Silverstein weaves into his account of how historians often change their minds a separate thread about how the critics of the 1619 Project are connected to a long-term effort by conservatives to suppress the enlightened views of historians who are trying to “reckon with a new history that acknowledges oppression, exploitation and racism.” I don’t know who these anti-reckoning historians are, but Silverstein includes in this thread Lynne Cheney and others who in the early 1990s rejected the national history standards proposed by Charlotte Crabtree and Gary B. Nash. That’s a long story worthy of close attention, but I will leave it here with the comment that the Crabtree-Nash proposed standards struck many of us at the time as obsessively focused on “oppression, exploitation and racism,” and starkly slanted against any narrative of American national achievement. 

This rapidly became a battle line in academe as well as in the broader culture. The question was not whether “oppression, exploitation and racism” should be part of the history curriculum in the nation’s schools, but how these concerns could best be integrated with a history that accurately captured the broader sweep of the American past. It is of some relevance that Nikole Hannah-Jones was an undergraduate student studying history at the University of Notre Dame in the mid-1990s when the battle over national history standards was fresh and the wounds were deep.

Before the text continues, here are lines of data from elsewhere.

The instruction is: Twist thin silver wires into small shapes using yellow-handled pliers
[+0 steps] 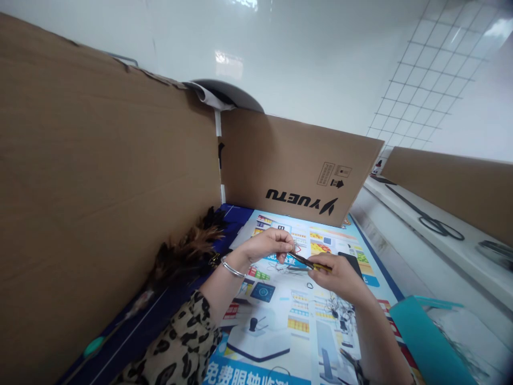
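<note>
My right hand (336, 275) is closed round a pair of slim pliers (301, 260) with dark jaws and yellowish handles, their tips pointing left. At those tips, my left hand (276, 243) is closed in a pinch; whatever sits between thumb and forefinger is too small to make out. Thin wire strands (276, 267) lie on the printed sheet under the hands. A small dark ring (310, 285) rests below the pliers. Nearer my right forearm is a tangle of dark thin pieces (334, 307).
Cardboard panels (288, 160) stand behind and to the left. Brown feathers (180, 248) lie along the left panel. A black flat object (351, 266) lies beyond my right hand. A teal box (428, 342) stands at right, and a dark-handled tool (352, 363) lies near the front.
</note>
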The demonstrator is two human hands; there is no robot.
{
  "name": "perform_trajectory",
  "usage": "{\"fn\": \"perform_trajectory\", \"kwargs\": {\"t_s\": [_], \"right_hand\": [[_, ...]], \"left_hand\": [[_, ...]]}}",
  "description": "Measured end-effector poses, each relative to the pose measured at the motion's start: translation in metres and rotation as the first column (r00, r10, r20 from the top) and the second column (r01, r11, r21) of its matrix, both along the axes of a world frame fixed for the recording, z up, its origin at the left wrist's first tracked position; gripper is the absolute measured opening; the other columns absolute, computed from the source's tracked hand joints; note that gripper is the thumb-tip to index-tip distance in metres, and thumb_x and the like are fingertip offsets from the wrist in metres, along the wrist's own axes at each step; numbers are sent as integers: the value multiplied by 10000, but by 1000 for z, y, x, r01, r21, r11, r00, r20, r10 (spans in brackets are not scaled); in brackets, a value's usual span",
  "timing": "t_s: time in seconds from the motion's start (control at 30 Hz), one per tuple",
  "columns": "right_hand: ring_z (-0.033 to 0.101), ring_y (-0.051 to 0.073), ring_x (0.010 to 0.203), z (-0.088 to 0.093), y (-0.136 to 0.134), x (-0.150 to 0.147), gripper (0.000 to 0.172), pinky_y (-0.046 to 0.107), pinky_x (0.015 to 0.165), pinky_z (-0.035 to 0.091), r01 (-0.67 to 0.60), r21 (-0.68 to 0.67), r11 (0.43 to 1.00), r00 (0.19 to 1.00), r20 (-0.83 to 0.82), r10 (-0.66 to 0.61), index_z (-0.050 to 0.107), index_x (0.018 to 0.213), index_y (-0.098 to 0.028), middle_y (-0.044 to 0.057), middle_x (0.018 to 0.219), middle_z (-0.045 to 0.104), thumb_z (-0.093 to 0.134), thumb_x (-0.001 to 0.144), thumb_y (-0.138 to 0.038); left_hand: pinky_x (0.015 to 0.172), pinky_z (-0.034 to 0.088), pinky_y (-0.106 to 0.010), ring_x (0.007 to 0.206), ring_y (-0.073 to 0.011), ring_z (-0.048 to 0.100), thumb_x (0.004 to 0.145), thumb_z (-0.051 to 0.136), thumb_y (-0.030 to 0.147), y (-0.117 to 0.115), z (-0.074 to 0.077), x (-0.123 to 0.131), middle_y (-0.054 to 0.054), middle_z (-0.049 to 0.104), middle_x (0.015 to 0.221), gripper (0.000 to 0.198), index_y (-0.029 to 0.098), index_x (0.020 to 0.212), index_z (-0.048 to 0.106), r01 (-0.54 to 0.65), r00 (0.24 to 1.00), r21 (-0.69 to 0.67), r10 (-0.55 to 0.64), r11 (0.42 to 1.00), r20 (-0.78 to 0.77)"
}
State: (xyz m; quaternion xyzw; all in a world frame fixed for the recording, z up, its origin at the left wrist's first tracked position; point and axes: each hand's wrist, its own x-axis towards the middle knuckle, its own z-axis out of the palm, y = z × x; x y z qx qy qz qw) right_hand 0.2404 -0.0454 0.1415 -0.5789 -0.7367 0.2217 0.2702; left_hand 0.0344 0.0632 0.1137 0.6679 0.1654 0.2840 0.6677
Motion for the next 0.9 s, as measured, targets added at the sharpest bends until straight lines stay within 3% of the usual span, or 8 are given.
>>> {"fn": "perform_trajectory", "kwargs": {"t_s": [0.23,0.53,0.9], "right_hand": [[555,159,664,1,1,-2,252,251,588,434,-1,0,1000,1000,9,1,688,921,-157,39,800,649,577,737,-290],[607,208,817,3,1,8,276,290,712,483,-41,-57,998,996,-87,36,671,957,-161,50,894,672,596,741,-316],[610,220,853,3,1,11,282,288,718,480,-19,-44,999,996,-92,15,669,980,-168,49,936,671,593,751,-312]], "left_hand": [[517,417,-206,496,-75,524,746,657,295,0,-1,0,-5,571,603,213,94,792,605,9,999,-1,-9,1000,38],[505,412,-197,496,-58,522,745,655,324,0,-1,1,-55,635,746,249,89,807,601,-4,998,-30,6,1000,65],[511,403,-204,485,-62,513,742,663,318,-2,1,1,-8,586,634,238,95,802,606,-27,998,-26,28,999,61]]}}
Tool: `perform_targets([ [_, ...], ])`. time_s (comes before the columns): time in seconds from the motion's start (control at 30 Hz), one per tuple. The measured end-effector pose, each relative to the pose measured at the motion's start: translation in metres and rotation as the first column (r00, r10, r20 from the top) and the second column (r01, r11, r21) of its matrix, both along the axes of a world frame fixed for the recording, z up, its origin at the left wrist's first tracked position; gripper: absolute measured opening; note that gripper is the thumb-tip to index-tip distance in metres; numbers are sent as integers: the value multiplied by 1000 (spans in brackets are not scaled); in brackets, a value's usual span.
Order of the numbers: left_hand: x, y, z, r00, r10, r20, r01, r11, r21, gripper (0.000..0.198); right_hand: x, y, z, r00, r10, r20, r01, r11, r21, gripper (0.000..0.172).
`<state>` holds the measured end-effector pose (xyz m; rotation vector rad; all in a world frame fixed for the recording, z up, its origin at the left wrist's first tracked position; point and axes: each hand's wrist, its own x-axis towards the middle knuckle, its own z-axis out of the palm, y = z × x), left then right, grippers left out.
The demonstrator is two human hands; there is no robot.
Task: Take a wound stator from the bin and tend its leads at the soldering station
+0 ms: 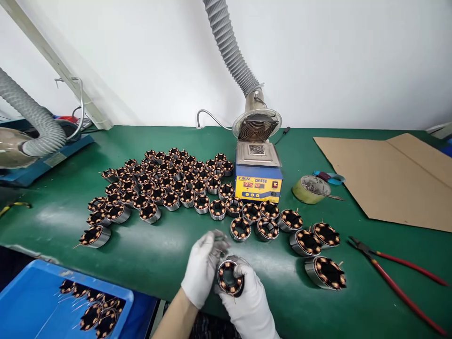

Silverstein concludes, “This dispute about the use and potential misuse of history…is what we have been arguing about for the past two years.” I would say the dispute is part of the context, but no, what we actually have been talking about for the last two years is the need to maintain a tough-minded distinction between history and myth. The 1619 Project eschewed history from the start. It presented “narrative” that sometimes floated in the vicinity of historical facts; sometimes wafted high about the historical record; and sometimes drifted off to sheer fantasy. The original document was presented without footnotes and with only occasional mention of sources. It spoke with its own voice of authority, as though these things were simply known, as Homer presumably knew what happened at Troy and to Odysseus on his way home to Ithaca. 

Perhaps, having been scorched by so much criticism, the new volume will backfill some sources. And indeed, at this point a handful of historians have come forward with strained attempts to give Hannah-Jones’ wilder claims a little historical justification. 

Silverstein’s essay is full of noble-sounding justifications for the 1619 Project’s wayward claims, but he rightly expects “the book will kick up a new round of debates.” And he expects that will be good for our democracy. I expect the debates, but not much in the way of a positive contribution to our culture or our politics. That’s because we will be faced with a popular, well-financed, and deeply institutionalized effort to force on American children and adults an aggressively false account of the American past. Embedded in that account, there may be historical facts of great value, but it will be extremely difficult to extract them from the mythology that characterizes the 1619 Project as a whole. 

I trust Robert Woodson’s "1776 Project" as a far more reliable effort to recover and integrate the African-American past into American history. I trust Wilfred McClay’s Land of Hope: An Invitation to the Great American Story to provide a robust and up-to-date framework for teaching all American history. I consider the 1619 Project to be mythmaking of a particularly vicious sort. It is aimed at fostering racial resentment and political division. Even as it presents itself as righting centuries of injustice, it lays the groundwork for new and even more destructive injustices. Jake Silverstein’s prologue sets the stage for the smooth deceptions to come.